NEW YORK (AP) — U.S. stock indexes are split on Monday as drops for Nvidia and other Big Tech companies work against gains for oil-and-gas producers.
The S&P 500 was virtually flat in late trading after erasing an earlier fall of 0.9%. The weakness for Big Tech stocks dragged the Nasdaq composite to a loss of 0.7%, while the Dow Jones Industrial Average was up 315 points, or 0.8%, with less than an hour remaining in trading.
Stocks have been under pressure the last month, and the S&P 500 is coming off its fourth losing week in the last five as traders cull expectations for how much relief the Federal Reserve may deliver this year through lower interest rates.

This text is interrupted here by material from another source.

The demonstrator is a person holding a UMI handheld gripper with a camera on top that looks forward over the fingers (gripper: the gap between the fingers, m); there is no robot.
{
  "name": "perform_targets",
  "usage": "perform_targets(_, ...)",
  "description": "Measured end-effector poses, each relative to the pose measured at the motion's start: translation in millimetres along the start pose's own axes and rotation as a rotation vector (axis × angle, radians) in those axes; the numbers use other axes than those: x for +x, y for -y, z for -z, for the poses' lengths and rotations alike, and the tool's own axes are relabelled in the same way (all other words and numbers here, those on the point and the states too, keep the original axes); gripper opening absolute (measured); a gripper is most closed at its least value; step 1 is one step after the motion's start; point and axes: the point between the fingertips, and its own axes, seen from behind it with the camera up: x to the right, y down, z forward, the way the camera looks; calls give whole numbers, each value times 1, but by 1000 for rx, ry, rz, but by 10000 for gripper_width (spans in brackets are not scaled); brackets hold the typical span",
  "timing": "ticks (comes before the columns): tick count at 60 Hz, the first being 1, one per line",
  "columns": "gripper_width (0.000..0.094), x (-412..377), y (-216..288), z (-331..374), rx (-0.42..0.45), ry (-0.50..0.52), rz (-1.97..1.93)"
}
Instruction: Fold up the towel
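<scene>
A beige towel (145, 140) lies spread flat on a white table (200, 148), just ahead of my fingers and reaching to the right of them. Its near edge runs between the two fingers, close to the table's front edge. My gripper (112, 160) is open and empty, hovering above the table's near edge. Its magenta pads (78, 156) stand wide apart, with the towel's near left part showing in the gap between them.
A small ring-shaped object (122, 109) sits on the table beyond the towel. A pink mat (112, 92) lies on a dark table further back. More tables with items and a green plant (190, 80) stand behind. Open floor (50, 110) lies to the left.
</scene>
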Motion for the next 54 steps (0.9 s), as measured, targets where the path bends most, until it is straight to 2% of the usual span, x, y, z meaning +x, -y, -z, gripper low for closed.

Such cuts would give the economy a boost, and the U.S. stock market ran to repeated records last year on the assumption that more are coming after the Fed began lowering rates in September. But inflation has stubbornly remained above the Fed's 2% target, and recent reports have suggested a still-solid U.S. economy doesn't need much help. Questions are growing whether the Fed will deliver even a single cut in 2025.
High rates put downward pressure on prices for all kinds of investments, and those seen as expensive can feel the stiffest punches. Nvidia fell 2.8% and was the heaviest weight on the S&P 500, though that represents just a smidgen of its huge gains made in recent years. The chip company's stock had nearly quintupled over the last three years amid the frenzy around artificial-intelligence technology.
It felt pressure as President Joe Biden proposes a new framework for the exporting of the advanced computer chips used to develop AI. That's despite warnings from the industry that a hastily implemented new rule could fragment global supply chains and hurt U.S. companies.